What is being asked: The lines below that include the word "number" are to be reported.

[Supplied material]

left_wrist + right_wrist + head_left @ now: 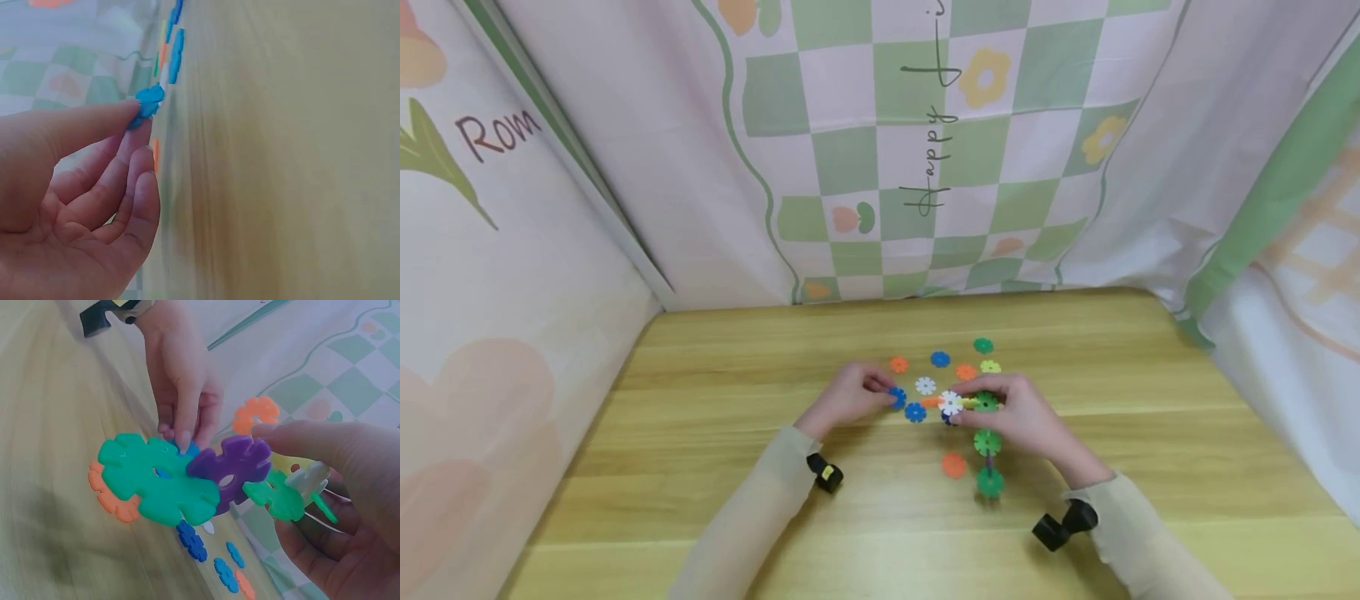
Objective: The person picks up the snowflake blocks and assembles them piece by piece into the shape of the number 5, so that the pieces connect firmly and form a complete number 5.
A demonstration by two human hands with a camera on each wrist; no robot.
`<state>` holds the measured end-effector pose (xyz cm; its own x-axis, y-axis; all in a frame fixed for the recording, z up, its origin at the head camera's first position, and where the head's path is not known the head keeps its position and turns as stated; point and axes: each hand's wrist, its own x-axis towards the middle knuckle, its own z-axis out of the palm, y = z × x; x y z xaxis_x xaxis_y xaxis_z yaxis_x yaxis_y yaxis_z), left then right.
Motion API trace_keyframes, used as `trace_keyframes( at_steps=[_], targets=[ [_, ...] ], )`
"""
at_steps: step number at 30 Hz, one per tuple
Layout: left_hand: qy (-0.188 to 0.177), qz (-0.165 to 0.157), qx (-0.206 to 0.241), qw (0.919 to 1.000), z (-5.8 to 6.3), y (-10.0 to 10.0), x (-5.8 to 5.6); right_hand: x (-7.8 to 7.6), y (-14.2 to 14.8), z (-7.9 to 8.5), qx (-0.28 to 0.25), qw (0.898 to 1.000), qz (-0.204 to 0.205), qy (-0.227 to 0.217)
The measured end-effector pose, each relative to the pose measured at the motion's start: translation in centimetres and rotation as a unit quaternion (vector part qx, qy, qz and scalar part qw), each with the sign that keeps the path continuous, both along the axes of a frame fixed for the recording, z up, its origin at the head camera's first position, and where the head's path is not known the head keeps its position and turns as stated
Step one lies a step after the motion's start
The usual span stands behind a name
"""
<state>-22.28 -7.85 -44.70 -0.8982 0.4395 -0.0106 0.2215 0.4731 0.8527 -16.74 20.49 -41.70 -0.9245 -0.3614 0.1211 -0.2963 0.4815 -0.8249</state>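
In the head view my left hand [852,398] pinches a blue notched snowflake disc [897,398] between thumb and fingertips. The left wrist view also shows this blue disc [149,103] at the thumb tip. My right hand [1021,414] grips a joined chain of snowflake discs, partly covering it. A white disc [950,403] is at its left end, and green discs [987,442] hang toward the front. Up close in the right wrist view, a large green disc [156,481] slots into a purple disc [236,467]. The two hands are apart.
Loose discs lie on the wooden table [760,517]: a blue one [915,412], a white one [925,386], an orange one [954,465] in front, and several more behind. A patterned curtain [917,167] hangs along the table's back edge.
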Motion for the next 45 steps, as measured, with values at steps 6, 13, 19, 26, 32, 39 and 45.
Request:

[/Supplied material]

Response to the exercise:
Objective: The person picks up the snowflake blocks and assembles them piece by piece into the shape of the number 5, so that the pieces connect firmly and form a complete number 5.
at_steps: step number at 30 Hz, one per tuple

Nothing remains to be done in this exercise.